**Your objective**
Whenever the word "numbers" turns up in a line of the data below, copy that line.

**Data under study**
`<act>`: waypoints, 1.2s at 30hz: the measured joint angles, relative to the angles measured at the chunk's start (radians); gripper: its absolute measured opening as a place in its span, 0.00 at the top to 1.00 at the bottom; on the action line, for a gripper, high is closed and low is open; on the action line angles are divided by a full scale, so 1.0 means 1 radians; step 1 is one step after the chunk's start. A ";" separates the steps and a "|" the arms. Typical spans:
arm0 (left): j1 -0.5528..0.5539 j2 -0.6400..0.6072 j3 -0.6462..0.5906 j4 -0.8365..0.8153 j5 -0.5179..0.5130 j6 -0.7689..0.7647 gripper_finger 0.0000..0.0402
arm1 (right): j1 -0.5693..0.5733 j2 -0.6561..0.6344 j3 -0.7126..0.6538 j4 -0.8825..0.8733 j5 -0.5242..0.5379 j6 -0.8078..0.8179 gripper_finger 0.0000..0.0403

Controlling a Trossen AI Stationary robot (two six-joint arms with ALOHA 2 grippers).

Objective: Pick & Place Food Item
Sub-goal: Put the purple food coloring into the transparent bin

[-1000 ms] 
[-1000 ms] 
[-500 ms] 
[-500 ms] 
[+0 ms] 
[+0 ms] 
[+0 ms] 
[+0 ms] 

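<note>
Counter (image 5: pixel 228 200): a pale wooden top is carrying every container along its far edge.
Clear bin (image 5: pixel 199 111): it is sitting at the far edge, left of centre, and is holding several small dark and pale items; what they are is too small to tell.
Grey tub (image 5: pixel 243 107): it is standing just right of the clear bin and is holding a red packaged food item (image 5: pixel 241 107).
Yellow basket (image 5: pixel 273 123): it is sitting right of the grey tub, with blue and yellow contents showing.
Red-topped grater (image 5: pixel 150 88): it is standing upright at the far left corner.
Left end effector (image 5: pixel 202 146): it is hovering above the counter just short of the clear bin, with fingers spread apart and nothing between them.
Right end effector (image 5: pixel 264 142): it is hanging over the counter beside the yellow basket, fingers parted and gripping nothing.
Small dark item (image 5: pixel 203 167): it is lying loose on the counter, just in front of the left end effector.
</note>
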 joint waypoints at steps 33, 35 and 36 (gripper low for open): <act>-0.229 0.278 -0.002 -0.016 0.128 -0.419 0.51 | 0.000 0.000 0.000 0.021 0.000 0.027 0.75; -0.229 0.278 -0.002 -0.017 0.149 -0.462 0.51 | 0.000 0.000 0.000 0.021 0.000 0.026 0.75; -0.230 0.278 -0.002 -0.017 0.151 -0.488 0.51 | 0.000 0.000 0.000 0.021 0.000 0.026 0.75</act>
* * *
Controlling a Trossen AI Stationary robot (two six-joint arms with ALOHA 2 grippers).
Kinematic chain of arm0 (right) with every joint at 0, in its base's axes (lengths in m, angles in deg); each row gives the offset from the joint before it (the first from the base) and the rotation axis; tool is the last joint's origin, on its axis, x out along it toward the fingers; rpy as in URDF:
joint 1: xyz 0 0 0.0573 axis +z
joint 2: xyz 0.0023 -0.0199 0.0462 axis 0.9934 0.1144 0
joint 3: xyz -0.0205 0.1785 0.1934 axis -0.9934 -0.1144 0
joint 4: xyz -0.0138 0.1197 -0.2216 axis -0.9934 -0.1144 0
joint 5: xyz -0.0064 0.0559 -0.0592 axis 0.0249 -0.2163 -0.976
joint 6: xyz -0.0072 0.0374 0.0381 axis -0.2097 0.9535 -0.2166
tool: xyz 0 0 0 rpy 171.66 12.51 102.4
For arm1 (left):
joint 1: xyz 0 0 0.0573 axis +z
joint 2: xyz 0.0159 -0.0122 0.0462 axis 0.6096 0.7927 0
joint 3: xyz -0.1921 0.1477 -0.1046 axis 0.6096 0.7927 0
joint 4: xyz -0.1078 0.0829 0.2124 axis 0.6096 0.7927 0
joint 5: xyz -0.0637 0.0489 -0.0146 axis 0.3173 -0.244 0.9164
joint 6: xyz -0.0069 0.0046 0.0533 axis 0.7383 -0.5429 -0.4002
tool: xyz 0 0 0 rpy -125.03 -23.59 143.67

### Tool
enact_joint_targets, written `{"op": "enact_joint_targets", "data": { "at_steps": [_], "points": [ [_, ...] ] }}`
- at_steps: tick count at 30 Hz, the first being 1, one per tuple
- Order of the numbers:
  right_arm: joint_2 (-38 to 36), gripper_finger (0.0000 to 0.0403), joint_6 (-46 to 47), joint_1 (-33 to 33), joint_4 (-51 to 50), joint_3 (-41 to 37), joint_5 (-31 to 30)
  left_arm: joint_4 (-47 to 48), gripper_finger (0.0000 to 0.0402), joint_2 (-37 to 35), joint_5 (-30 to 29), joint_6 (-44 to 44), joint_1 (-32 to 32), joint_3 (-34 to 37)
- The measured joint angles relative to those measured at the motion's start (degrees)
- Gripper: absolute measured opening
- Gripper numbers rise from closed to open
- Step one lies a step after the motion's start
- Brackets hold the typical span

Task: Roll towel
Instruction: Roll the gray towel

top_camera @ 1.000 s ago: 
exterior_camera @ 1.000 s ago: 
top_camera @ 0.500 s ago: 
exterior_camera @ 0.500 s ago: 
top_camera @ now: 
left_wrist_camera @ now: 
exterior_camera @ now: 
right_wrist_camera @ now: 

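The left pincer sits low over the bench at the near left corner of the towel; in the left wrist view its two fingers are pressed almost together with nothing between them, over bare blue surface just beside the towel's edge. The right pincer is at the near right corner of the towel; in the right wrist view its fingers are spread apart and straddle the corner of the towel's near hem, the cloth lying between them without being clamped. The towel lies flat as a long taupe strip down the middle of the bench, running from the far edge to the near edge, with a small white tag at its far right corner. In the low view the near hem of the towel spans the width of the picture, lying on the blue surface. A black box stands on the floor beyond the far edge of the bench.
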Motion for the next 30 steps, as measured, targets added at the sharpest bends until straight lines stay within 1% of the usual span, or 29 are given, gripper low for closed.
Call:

**Output for this task**
- Order of the numbers:
- Gripper numbers rise from closed to open

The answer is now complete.